Exercise details |
Two lines mark the range in the entries below: the one holding "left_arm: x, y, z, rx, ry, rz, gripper" and the one holding "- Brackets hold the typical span". Set down those two and all lines between them, exactly.

(Data entries)
━━━━

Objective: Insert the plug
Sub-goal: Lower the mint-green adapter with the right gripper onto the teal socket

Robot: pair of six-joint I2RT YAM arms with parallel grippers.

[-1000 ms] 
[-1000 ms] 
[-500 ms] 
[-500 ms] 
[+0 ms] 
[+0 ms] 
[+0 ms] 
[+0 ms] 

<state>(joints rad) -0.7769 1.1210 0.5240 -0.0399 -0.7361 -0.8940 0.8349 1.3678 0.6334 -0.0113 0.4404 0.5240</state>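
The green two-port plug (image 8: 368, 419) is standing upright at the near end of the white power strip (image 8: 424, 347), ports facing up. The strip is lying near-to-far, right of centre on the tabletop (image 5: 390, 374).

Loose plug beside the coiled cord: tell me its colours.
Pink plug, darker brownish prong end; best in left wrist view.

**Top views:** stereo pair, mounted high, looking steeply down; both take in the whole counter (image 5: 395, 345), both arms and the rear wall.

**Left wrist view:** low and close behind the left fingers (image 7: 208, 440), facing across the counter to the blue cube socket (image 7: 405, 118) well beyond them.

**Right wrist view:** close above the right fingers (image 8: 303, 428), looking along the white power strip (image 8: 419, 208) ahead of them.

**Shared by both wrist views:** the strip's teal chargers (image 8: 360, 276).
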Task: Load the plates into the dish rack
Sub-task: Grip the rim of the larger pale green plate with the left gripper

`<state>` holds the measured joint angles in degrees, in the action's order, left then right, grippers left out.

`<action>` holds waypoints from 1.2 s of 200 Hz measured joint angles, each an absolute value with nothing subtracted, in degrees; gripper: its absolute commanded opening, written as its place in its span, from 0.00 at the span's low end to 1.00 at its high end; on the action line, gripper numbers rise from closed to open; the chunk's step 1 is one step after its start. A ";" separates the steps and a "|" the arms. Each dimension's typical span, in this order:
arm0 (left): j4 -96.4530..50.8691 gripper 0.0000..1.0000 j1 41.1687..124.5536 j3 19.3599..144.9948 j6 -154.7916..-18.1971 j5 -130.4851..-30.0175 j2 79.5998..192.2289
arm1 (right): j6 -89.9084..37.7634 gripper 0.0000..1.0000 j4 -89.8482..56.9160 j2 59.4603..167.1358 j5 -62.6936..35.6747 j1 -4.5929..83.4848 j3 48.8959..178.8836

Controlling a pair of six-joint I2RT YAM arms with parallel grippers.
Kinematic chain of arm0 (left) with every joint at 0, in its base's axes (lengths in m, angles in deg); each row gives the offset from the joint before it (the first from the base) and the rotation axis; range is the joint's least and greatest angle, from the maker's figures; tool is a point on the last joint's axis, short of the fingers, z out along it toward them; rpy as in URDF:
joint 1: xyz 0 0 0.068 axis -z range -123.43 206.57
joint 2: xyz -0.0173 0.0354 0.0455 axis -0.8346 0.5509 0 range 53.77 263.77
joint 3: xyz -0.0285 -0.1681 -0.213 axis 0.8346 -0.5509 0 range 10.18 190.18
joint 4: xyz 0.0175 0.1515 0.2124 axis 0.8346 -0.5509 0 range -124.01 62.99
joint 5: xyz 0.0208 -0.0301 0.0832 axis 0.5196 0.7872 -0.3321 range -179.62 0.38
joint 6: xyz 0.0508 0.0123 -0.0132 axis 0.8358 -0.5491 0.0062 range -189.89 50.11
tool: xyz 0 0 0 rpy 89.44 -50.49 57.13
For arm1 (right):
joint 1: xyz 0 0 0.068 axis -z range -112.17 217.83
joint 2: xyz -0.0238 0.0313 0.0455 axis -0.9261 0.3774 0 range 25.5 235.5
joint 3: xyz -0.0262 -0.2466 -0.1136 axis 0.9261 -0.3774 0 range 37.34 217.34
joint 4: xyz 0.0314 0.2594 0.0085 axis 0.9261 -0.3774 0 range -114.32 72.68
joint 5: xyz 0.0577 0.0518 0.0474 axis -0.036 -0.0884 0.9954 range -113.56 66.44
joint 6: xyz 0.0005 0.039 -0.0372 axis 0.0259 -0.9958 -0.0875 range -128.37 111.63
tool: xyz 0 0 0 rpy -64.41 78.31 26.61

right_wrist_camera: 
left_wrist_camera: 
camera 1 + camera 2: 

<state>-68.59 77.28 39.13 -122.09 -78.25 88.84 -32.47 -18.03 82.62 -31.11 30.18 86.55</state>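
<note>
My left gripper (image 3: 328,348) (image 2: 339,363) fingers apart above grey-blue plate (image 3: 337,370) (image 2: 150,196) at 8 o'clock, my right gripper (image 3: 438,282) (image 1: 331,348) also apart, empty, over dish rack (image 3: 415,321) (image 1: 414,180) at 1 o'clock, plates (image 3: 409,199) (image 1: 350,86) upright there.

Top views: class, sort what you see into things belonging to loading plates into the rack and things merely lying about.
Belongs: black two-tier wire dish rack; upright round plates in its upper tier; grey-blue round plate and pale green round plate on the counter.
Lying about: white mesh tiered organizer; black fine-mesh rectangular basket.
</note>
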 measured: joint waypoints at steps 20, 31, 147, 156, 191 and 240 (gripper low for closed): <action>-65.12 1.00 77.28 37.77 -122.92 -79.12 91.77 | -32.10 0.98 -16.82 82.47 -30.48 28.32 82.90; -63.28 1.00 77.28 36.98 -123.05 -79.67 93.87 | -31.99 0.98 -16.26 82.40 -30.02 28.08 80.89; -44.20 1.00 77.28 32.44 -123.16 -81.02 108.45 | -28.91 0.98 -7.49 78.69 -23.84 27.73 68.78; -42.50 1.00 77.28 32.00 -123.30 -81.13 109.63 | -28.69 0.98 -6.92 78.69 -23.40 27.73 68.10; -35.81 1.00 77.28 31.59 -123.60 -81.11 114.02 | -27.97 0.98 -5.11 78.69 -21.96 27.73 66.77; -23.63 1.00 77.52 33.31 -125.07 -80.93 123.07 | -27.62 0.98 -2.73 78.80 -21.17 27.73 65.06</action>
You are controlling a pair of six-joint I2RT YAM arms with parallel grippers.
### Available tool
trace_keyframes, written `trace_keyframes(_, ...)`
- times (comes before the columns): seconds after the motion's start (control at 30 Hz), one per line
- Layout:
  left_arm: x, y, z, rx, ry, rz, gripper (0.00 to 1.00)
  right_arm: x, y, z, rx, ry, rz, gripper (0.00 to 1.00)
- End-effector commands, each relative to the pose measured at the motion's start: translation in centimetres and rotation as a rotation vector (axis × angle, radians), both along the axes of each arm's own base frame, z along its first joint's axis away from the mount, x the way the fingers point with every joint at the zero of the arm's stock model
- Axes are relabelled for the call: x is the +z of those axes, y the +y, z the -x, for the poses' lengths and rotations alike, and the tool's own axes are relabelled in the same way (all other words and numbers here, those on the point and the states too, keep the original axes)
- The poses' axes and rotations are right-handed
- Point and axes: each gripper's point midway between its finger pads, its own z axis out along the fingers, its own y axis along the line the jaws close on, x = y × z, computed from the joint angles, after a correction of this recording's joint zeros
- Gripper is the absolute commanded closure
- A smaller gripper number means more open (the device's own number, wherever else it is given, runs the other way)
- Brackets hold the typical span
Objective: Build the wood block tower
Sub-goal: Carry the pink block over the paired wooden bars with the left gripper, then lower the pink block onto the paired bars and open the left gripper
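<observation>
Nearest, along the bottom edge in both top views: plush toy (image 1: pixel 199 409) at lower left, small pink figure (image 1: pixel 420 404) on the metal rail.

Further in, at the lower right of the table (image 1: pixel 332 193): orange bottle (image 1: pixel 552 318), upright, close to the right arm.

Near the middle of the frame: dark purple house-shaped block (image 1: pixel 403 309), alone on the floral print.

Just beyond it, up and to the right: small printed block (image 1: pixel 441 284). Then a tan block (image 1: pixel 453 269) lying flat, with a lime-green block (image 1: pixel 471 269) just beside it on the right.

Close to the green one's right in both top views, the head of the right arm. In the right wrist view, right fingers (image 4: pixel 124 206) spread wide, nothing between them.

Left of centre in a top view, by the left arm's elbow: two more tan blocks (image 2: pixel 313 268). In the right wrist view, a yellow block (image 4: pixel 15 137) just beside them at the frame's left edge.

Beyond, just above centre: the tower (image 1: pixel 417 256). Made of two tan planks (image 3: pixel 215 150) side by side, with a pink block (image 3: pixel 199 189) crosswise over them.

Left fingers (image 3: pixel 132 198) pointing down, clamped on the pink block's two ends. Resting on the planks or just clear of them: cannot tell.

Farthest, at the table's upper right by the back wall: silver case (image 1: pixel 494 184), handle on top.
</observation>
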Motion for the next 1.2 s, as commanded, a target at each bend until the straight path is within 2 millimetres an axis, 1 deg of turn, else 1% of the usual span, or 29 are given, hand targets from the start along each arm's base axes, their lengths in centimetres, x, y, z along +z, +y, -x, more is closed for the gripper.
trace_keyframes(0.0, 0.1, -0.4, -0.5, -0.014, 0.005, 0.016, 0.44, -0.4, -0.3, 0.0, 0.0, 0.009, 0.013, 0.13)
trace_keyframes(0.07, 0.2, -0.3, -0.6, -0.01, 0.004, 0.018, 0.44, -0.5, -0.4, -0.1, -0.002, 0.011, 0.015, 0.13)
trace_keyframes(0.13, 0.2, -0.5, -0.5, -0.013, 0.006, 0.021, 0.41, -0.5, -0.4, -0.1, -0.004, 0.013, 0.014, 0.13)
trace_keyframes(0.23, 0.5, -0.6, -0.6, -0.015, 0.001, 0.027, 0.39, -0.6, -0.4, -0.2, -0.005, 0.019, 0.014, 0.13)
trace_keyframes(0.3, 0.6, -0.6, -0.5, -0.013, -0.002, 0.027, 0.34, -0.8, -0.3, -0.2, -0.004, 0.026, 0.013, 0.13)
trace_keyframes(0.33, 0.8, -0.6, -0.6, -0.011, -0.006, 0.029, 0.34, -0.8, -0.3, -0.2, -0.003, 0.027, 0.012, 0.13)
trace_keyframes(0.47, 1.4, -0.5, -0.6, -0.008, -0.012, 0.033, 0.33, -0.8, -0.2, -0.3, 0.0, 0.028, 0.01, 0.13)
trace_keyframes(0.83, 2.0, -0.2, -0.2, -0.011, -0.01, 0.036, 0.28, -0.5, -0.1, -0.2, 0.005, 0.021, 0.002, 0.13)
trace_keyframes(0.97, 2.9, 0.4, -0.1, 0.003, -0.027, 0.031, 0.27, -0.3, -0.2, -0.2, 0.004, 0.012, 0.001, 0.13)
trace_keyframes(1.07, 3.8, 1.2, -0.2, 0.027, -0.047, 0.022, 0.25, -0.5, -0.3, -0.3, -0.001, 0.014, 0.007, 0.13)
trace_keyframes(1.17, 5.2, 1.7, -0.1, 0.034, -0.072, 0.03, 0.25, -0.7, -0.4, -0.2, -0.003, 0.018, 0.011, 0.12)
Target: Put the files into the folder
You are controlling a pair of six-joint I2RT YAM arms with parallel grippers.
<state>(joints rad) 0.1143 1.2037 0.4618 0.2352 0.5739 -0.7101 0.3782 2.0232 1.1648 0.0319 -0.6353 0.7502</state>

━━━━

The answer |
  left_arm: x, y, z, rx, ry, rz, gripper (0.00 to 1.00)
  right_arm: x, y, z, rx, ry, rz, gripper (0.00 to 1.00)
- End-effector commands, each relative to the pose measured at the motion's start: translation in centimetres and rotation as a rotation vector (axis × angle, radians), both along the axes of each arm's own base frame, z along its first joint's axis away from the mount, x the way the fingers point with every joint at the zero of the arm's stock model
- Axes are relabelled for the call: x is the +z of those axes, y the +y, z the -x, for the poses' lengths and rotations alike, and the tool's own axes are relabelled in the same way (all other words and numbers here, those on the point and the states too, keep the original axes)
- The poses' axes and rotations are right-handed
- Point and axes: each gripper's point midway between its finger pads, its own z axis out along the fingers, its own y axis along the line the jaws close on, x = y × z, computed from the joint angles, after a correction of this recording's joint zeros
- Gripper is the absolute commanded closure
- A smaller gripper number means more open (the device's own number, wherever else it is given, runs the other way)
- Brackets hold the typical span

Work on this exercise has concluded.